*DESCRIPTION OF THE TASK*:
Look at the data below and print exactly the lines from its first line through the line with "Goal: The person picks"; the pictures stay out of the copy.

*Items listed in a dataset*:
== Segment start ==

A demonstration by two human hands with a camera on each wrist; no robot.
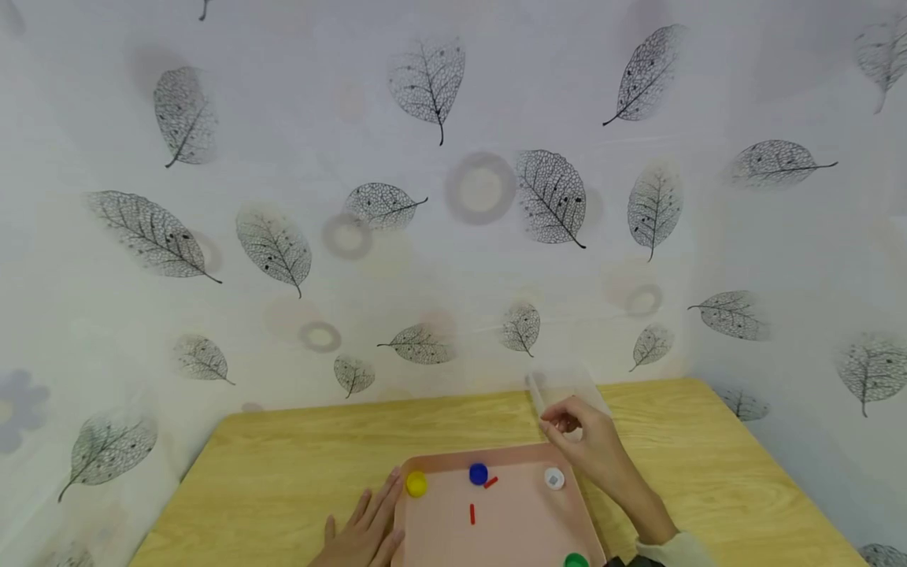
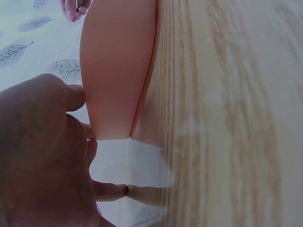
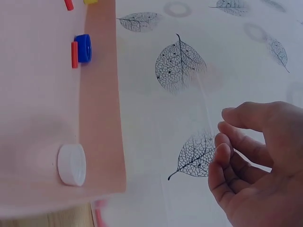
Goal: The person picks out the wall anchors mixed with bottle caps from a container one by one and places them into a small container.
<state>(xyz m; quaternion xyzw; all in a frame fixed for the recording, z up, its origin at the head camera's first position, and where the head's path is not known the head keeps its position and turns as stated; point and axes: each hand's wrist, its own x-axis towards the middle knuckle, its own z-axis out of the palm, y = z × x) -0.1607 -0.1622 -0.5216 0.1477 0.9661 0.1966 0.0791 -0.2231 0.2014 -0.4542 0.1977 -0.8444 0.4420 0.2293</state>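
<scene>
My left hand (image 1: 364,526) lies at the left side of a pink tray (image 1: 496,543), fingers spread. In the left wrist view its thumb and fingertips touch the tray's rim (image 2: 86,94). My right hand (image 1: 584,437) hovers past the tray's back right corner, overlapping a clear plastic box (image 1: 538,390). Its fingers (image 3: 246,142) are bent towards the thumb, with nothing visible between them. Nearest to it in the tray is a white cap (image 1: 555,478) with a small grey square inside. A blue cap (image 1: 478,473) stands by a red stick (image 1: 491,483).
A second red stick (image 1: 472,514) lies mid-tray. A yellow cap (image 1: 416,484) is in the back left corner, a green cap (image 1: 576,560) at the front right. The wooden table (image 1: 298,457) meets a leaf-patterned wall (image 1: 453,276) behind.
</scene>
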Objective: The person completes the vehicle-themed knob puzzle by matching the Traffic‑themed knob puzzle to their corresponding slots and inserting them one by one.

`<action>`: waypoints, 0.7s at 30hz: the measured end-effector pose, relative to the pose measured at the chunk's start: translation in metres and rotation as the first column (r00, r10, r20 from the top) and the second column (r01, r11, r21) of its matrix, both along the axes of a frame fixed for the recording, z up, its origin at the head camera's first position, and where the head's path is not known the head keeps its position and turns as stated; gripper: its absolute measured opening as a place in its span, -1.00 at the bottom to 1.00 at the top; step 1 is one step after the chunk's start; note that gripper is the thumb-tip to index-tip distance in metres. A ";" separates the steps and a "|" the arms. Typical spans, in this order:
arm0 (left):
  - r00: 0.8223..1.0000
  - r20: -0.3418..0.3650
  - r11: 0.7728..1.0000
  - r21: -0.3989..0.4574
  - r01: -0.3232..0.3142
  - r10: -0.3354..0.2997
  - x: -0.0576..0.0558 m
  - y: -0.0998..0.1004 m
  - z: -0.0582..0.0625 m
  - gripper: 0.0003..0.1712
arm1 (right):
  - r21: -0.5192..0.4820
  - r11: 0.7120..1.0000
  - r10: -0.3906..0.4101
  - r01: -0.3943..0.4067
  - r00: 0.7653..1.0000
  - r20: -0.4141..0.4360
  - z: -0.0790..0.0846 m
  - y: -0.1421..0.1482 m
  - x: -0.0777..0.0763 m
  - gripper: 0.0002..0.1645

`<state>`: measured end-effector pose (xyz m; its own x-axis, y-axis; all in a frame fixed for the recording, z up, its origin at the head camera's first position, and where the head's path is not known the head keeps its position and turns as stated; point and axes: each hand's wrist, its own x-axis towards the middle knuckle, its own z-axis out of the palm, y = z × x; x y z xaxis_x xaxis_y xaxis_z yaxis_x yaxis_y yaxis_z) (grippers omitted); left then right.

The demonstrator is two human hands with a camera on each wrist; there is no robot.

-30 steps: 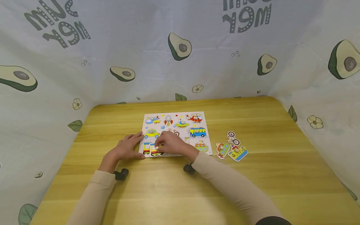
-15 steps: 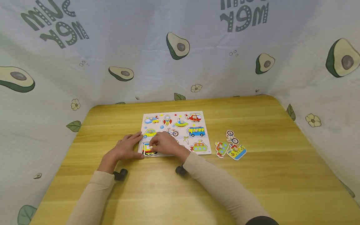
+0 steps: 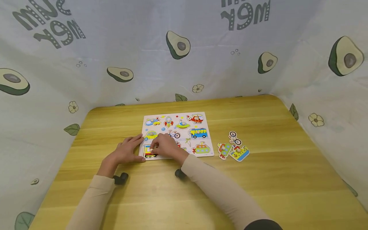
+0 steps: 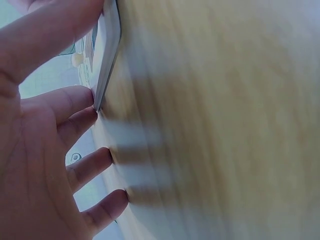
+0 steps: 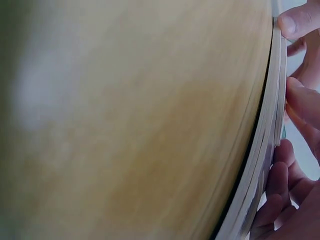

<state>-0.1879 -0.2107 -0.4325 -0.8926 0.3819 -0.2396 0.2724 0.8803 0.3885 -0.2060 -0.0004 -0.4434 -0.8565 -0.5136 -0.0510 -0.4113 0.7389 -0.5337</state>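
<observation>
On the table lies a white wooden knob puzzle board (image 3: 186,140) with vehicle pictures. My right hand (image 3: 166,146) pinches the small knob of a train puzzle piece (image 3: 148,152) over the board's lower left corner, where a train is pictured. In the right wrist view the fingers (image 5: 302,100) are close along the board's edge. My left hand (image 3: 125,152) rests at the board's left side, fingers spread and thumb at the near corner. The left wrist view has those fingertips (image 4: 120,196) down on the table and the thumb along the board edge (image 4: 107,55).
Right of the board lie three loose pieces: a bicycle (image 3: 235,138), a submarine (image 3: 223,150) and a ship (image 3: 239,153). Car (image 3: 150,135), bus (image 3: 198,133) and helicopter (image 3: 195,118) show on the board. A curtain with avocado prints (image 3: 178,44) hangs behind the wooden table (image 3: 258,179).
My right hand has moved left with the train piece, from beside the pictured train to over it. The left hand keeps its place at the board's edge. The head view has shifted slightly.
</observation>
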 end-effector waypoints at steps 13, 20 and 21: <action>1.000 -0.013 1.000 -0.004 0.017 -0.017 -0.001 0.000 0.000 0.16 | 0.115 0.992 -0.051 0.059 0.996 -0.067 0.002 -0.011 -0.001 -0.95; 1.000 -0.005 1.000 -0.002 0.010 -0.010 0.001 0.000 -0.003 0.17 | 0.149 0.987 -0.049 0.059 0.997 -0.067 0.001 -0.011 0.001 -0.94; 1.000 -0.005 1.000 0.000 0.010 -0.010 0.001 0.000 -0.002 0.17 | 0.161 0.985 -0.049 0.059 0.996 -0.069 0.001 -0.012 0.001 -0.94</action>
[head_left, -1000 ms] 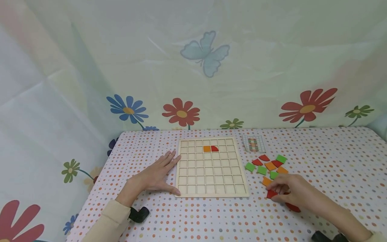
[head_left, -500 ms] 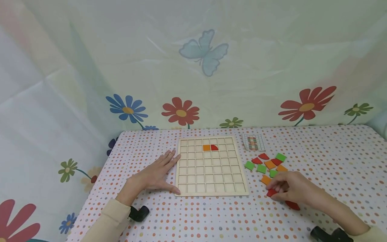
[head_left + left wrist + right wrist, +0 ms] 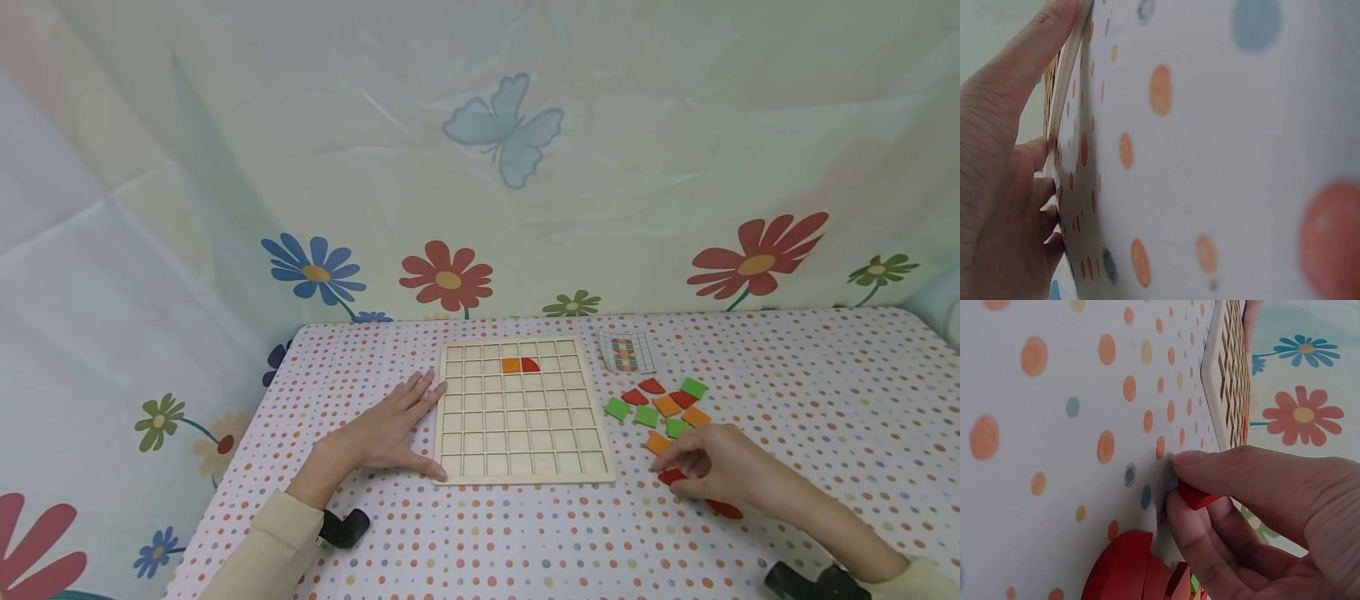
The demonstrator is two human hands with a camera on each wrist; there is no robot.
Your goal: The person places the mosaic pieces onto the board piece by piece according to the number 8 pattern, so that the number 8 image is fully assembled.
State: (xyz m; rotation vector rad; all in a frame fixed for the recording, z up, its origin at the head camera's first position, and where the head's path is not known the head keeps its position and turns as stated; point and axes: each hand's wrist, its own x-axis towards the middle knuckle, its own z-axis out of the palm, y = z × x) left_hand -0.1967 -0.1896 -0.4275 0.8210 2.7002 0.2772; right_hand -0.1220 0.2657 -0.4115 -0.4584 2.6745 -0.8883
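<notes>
My right hand (image 3: pixel 720 471) pinches a red piece (image 3: pixel 1197 497) between thumb and index finger, close above the tablecloth. Its full outline is partly covered by the fingers. Beside that hand lies another red piece (image 3: pixel 724 509) with a curved edge. My left hand (image 3: pixel 386 429), fingers spread and straight, rests against the left edge of a wooden grid board (image 3: pixel 525 477). An orange square (image 3: pixel 512 365) and a red quarter-circle (image 3: pixel 530 365) sit side by side in cells of the board's second row from the back.
Right of the board are several loose pieces: green squares (image 3: pixel 647 416), orange squares (image 3: pixel 665 406) and red quarter-circles (image 3: pixel 635 397). A pattern card (image 3: pixel 627 352) lies behind them. A floral curtain (image 3: pixel 600 250) stands behind the dotted tablecloth (image 3: pixel 525 542).
My right thumb and fingers have closed on the red piece, which now looks tilted. The hand has shifted only slightly. My left hand stays at the board.
</notes>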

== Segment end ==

*ANSWER BOX*:
A demonstration by two human hands with a camera on each wrist; no robot.
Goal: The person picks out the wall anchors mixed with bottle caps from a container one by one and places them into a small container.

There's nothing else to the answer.